Massachusetts natives Stephen and Katie Laferriere arrived at the movie theater in Aurora, Colo., at 10 p.m. Thursday evening, a couple hours before they were set to see a midnight showing of the new Batman movie.
“It could not have been more normal,” Stephen, 29, said in a phone interview Saturday night.
Parents with giddy young children and affectionate teenage couples filled the lobby of the cinema. Two hours later, many would be victims of one of the worst mass shootings in recent US history when 24-year-old James Holmes burst into a crowded theater and opened fire, killing 12 and wounding 58.

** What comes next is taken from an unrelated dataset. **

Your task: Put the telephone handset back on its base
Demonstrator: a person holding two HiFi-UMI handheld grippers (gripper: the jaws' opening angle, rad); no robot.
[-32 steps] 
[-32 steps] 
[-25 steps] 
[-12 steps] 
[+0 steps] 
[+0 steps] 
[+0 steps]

The Laferrieres—she from Peabody, he from Dracut—were supposed to be at the 12:01 a.m. showing in the theater where Holmes unleashed his assault. They are on a cross-country trip to San Francisco, where they are moving so Katie can begin a graduate program.
Katie, 27, found last-minute tickets to the movie at around 9 p.m. Thursday night, but when the couple arrived at the cinema, the event had been oversold. They were moved to a theater across the hall for a 12:10 a.m. start.
About five minutes into the movie, as Catwoman stole Bruce Wayne’s pearls, they heard a pop-pop-pop from an adjacent room.
“We all thought it was sound effects next door,” Stephen said,
The fire alarms went off. A kid in their theater punched the wall, upset that he would miss some of the movie, Stephen said. People groaned as they filed out, telling each other to save their ticket stubs for a refund.
Then they moved into the hallway. Screams filled the air, people ran in all directions, and men and women frantically carried their friends’ bodies outside. Stephen said he did not know what was happening. He and Katie, who met in 2004 at Salem State University, grabbed each other.
“We did see people on the ground, we did see panic,” Stephen said.
Then a police officer ran by saying he didn’t know where the gunman was. After that, Stephen said, “we got out of there as fast as we could.”
They ran to their car and drove back to their hotel. Law enforcement officials swarmed the Denver suburb.
Back at their room, the Laferrieres turned on a local news station. The story was unclear. Stephen called his father back in Massachusetts at 4:30 a.m.
“I actually called my parents just to say, ‘I don’t think this could be anything—we didn’t know yet—but we were in a situation,’ ” he said.
But then the story began to unfold, the bodies and the tallies of the dead and injured. Katie had posted a picture of her ticket stub on Facebook before she and Stephen entered the theater. Friends and family called to make sure they were safe. They barely slept.
The Laferrieres were supposed to stay in Denver for a couple more days, but Stephen said they left and traveled into the Rocky Mountains. Two days later, the couple is still planning to go to San Francisco and can not fully comprehend the tragedy they witnessed.
“Thinking back on it, all those people we saw who were getting dragged out, they were screaming and crying, they had been shot,” Stephen said.
The couple does not plan to return to Aurora, and Stephen said he is not sure when they will return to a theater.
Stephen said he remembers the high-school-aged couple behind him in line flirting, the pregnant mothers-to-be, the parents with their children waiting to see “The Dark Night Rises,” and he wonders how Holmes could have done it.
“If he showed up when I showed up, he saw all that, and for someone to see all that and still pull that off, that’s evil,” Stephen said. “That’s evil at its worst.”